[Work request]
Wherever a picture sits, omit it. Output the rest of the listing exactly.

[Start of Attachment]

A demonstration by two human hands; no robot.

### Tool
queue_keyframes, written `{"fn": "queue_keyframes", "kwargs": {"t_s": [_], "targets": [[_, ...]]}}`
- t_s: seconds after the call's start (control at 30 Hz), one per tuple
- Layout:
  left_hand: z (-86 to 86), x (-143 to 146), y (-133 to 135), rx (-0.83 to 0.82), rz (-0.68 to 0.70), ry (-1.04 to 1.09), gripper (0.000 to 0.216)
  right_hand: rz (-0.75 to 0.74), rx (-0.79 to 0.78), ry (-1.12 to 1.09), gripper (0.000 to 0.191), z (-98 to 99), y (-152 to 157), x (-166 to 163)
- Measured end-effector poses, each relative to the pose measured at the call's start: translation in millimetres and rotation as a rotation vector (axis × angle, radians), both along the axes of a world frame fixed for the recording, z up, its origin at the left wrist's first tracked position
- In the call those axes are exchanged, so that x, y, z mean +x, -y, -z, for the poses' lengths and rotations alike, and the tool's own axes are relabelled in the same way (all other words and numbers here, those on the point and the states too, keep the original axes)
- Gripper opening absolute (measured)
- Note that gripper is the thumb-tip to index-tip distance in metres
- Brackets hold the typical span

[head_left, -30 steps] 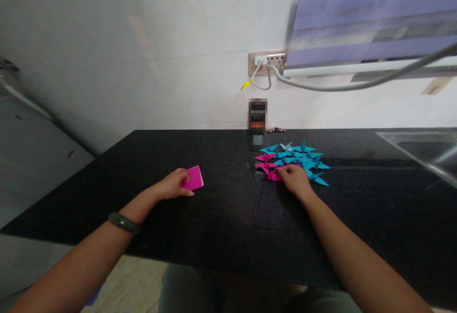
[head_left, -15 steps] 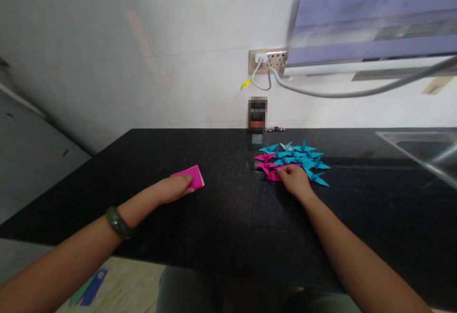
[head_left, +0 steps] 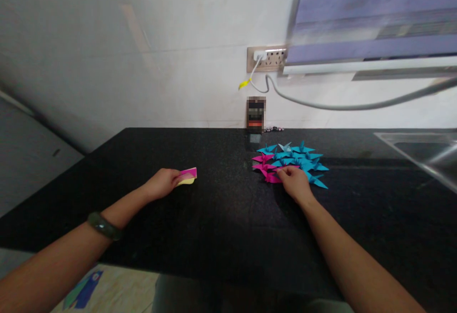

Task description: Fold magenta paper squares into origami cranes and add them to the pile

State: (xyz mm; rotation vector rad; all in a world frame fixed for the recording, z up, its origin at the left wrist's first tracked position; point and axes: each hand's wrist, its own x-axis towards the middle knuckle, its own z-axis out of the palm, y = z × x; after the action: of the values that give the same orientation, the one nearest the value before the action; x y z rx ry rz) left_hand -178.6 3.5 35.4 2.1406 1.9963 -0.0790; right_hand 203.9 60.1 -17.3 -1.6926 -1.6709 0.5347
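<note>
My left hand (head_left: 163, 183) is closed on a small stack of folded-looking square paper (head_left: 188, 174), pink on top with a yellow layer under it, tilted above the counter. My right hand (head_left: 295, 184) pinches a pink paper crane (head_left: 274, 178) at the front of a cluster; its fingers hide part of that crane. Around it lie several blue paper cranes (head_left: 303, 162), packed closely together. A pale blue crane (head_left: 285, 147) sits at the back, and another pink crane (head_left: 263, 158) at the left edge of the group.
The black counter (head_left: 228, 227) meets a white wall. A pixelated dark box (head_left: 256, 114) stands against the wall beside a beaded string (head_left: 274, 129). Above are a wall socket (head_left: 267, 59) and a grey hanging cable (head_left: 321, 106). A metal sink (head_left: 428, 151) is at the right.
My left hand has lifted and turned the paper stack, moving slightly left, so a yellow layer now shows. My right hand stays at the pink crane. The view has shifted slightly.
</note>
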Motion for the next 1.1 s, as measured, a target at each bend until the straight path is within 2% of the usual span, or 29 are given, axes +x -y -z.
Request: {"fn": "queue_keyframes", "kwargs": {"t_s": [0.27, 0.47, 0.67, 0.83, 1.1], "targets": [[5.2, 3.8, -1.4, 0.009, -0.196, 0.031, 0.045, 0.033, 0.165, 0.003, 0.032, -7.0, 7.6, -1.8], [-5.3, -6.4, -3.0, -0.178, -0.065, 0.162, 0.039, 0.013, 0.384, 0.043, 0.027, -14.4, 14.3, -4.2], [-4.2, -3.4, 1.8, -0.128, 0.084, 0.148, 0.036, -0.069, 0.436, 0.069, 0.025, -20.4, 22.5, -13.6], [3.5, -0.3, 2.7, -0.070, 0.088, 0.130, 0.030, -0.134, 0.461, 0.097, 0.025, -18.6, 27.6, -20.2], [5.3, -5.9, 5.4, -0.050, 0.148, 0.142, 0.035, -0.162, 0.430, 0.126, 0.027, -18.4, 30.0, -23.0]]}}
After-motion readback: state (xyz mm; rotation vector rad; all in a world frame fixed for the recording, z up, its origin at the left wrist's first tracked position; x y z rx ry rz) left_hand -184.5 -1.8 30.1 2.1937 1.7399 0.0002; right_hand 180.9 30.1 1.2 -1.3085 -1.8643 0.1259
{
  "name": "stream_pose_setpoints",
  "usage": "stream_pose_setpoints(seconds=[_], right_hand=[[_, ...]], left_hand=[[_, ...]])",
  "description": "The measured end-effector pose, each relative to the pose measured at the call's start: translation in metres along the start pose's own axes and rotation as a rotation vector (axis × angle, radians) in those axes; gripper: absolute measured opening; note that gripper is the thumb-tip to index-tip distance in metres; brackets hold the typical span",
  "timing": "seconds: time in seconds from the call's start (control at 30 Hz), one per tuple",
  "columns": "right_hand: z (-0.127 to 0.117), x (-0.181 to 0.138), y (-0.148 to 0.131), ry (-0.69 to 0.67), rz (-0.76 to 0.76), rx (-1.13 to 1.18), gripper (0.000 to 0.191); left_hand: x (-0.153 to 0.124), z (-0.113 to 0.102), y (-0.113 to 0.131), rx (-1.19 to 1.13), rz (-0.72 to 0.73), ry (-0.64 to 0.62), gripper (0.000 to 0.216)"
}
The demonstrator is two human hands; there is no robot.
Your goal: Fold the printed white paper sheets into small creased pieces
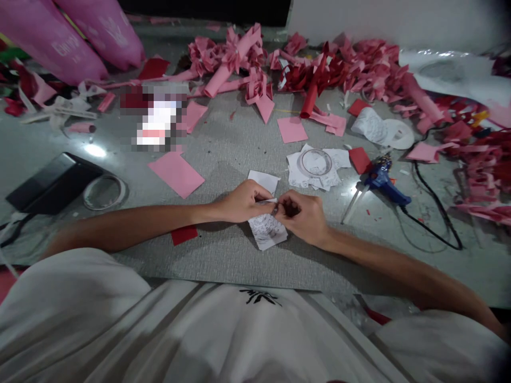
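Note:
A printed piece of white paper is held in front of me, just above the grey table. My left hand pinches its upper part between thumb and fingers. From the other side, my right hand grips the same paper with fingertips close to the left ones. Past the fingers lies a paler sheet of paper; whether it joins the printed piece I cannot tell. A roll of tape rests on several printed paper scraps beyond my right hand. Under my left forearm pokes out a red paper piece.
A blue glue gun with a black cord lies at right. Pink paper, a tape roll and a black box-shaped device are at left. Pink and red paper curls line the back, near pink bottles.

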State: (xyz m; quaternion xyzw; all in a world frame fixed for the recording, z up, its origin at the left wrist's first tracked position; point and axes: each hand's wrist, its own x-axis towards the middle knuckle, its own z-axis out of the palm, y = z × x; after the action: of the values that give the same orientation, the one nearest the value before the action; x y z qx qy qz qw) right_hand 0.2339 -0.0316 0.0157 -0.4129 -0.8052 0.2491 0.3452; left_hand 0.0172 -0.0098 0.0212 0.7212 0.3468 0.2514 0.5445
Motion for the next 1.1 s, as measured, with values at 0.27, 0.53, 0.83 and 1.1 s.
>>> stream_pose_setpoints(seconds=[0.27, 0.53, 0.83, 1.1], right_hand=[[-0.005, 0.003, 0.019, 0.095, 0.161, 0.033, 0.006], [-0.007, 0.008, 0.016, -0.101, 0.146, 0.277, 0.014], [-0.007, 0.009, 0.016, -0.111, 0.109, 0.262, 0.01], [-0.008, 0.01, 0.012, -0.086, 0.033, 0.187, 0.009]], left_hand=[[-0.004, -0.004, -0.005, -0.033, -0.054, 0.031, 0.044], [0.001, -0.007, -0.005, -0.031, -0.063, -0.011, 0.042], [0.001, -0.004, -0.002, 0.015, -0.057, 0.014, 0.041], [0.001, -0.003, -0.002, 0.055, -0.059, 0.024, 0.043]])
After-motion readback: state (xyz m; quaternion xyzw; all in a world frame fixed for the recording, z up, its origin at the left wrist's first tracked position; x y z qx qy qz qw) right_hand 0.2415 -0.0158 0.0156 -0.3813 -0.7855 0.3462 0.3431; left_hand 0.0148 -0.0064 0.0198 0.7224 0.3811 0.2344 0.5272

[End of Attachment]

[Written reply]
A demonstration by two human hands; no robot.

### Tool
queue_keyframes, written `{"fn": "queue_keyframes", "kwargs": {"t_s": [_], "targets": [[_, ...]]}}`
- t_s: seconds after the call's start (control at 30 Hz), one per tuple
- Layout:
  left_hand: z (-86 to 86), x (-143 to 146), y (-133 to 135), rx (-0.83 to 0.82), rz (-0.68 to 0.70), ry (-1.04 to 1.09), gripper (0.000 to 0.216)
  right_hand: rz (-0.75 to 0.74), rx (-0.79 to 0.78), ry (-1.12 to 1.09), gripper (0.000 to 0.191), z (-98 to 99), y (-152 to 157), x (-166 to 163)
- Measured end-effector poses, each relative to the pose measured at the call's start: translation in millimetres and rotation as a rotation vector (axis × angle, radians), both along the axes of a world frame fixed for the recording, z up, its origin at the left wrist's first tracked position
- In the call those axes are exchanged, so that x, y, z mean +x, -y, -z, for the poses' lengths and rotations alike, and the tool's own axes are relabelled in the same way (all other words and numbers here, those on the point and the states too, keep the original axes)
- Gripper opening absolute (measured)
- Note that gripper is the thumb-tip to index-tip distance in metres
- Brackets hold the typical span

[head_left, -30 steps] 
[head_left, -15 steps] 
[head_left, +0 steps] 

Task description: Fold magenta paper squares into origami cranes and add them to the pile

State: (xyz mm; rotation vector rad; all in a world frame fixed for the recording, z up, its origin at the left wrist's first tracked position; point and axes: each hand's wrist, its own x-axis towards the middle knuckle, its own z-axis out of the palm, y = z × x; after the action: of the values that give the same orientation, the one nearest the value before the action; x y z rx ry rz) left_hand -178.6 3.5 35.4 2.1406 1.9963 -0.0790; right_hand 203.9 60.1 -17.3 -1.6926 -1.6709 0.5347
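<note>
My left hand (head_left: 163, 183) is closed on a small stack of folded-looking square paper (head_left: 188, 174), pink on top with a yellow layer under it, tilted above the counter. My right hand (head_left: 295, 184) pinches a pink paper crane (head_left: 274, 178) at the front of a cluster; its fingers hide part of that crane. Around it lie several blue paper cranes (head_left: 303, 162), packed closely together. A pale blue crane (head_left: 285, 147) sits at the back, and another pink crane (head_left: 263, 158) at the left edge of the group.
The black counter (head_left: 228, 227) meets a white wall. A pixelated dark box (head_left: 256, 114) stands against the wall beside a beaded string (head_left: 274, 129). Above are a wall socket (head_left: 267, 59) and a grey hanging cable (head_left: 321, 106). A metal sink (head_left: 428, 151) is at the right.
My left hand has lifted and turned the paper stack, moving slightly left, so a yellow layer now shows. My right hand stays at the pink crane. The view has shifted slightly.
</note>
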Motion for the next 1.1 s, as measured, a target at each bend until the straight path is within 2% of the usual span, or 29 are given, axes +x -y -z.
Request: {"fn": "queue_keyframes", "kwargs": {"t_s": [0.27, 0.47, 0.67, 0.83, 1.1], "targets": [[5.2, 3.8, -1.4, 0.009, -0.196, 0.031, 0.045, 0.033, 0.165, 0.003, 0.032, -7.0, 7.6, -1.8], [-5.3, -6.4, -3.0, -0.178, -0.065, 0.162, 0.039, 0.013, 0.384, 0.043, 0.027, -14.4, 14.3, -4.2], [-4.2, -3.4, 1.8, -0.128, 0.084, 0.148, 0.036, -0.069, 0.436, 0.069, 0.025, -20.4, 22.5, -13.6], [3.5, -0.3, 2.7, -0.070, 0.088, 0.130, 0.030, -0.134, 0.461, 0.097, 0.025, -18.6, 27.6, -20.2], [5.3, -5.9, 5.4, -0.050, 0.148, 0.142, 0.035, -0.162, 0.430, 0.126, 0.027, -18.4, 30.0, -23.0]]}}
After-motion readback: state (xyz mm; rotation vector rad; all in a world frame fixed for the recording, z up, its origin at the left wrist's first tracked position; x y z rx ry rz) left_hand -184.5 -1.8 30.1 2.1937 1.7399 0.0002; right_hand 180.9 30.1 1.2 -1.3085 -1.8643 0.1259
{
  "name": "stream_pose_setpoints",
  "usage": "stream_pose_setpoints(seconds=[_], right_hand=[[_, ...]], left_hand=[[_, ...]])",
  "description": "The measured end-effector pose, each relative to the pose measured at the call's start: translation in metres along the start pose's own axes and rotation as a rotation vector (axis × angle, radians) in those axes; gripper: absolute measured opening; note that gripper is the thumb-tip to index-tip distance in metres; brackets hold the typical span",
  "timing": "seconds: time in seconds from the call's start (control at 30 Hz), one per tuple",
  "columns": "right_hand: z (-0.127 to 0.117), x (-0.181 to 0.138), y (-0.148 to 0.131), ry (-0.69 to 0.67), rz (-0.76 to 0.76), rx (-1.13 to 1.18), gripper (0.000 to 0.191); left_hand: x (-0.153 to 0.124), z (-0.113 to 0.102), y (-0.113 to 0.131), rx (-1.19 to 1.13), rz (-0.72 to 0.73), ry (-0.64 to 0.62), gripper (0.000 to 0.216)"
}
The demonstrator is two human hands; there is no robot.
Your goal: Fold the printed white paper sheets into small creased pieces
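Note:
A printed piece of white paper is held in front of me, just above the grey table. My left hand pinches its upper part between thumb and fingers. From the other side, my right hand grips the same paper with fingertips close to the left ones. Past the fingers lies a paler sheet of paper; whether it joins the printed piece I cannot tell. A roll of tape rests on several printed paper scraps beyond my right hand. Under my left forearm pokes out a red paper piece.
A blue glue gun with a black cord lies at right. Pink paper, a tape roll and a black box-shaped device are at left. Pink and red paper curls line the back, near pink bottles.
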
State: (xyz m; quaternion xyzw; all in a world frame fixed for the recording, z up, its origin at the left wrist's first tracked position; point and axes: each hand's wrist, its own x-axis towards the middle knuckle, its own z-axis out of the palm, y = z × x; after the action: of the values that give the same orientation, the one nearest the value before the action; x y z qx qy qz qw) right_hand 0.2339 -0.0316 0.0157 -0.4129 -0.8052 0.2491 0.3452; left_hand 0.0172 -0.0098 0.0212 0.7212 0.3468 0.2514 0.5445
Motion for the next 1.1 s, as measured, with values at 0.27, 0.53, 0.83 and 1.1 s.
>>> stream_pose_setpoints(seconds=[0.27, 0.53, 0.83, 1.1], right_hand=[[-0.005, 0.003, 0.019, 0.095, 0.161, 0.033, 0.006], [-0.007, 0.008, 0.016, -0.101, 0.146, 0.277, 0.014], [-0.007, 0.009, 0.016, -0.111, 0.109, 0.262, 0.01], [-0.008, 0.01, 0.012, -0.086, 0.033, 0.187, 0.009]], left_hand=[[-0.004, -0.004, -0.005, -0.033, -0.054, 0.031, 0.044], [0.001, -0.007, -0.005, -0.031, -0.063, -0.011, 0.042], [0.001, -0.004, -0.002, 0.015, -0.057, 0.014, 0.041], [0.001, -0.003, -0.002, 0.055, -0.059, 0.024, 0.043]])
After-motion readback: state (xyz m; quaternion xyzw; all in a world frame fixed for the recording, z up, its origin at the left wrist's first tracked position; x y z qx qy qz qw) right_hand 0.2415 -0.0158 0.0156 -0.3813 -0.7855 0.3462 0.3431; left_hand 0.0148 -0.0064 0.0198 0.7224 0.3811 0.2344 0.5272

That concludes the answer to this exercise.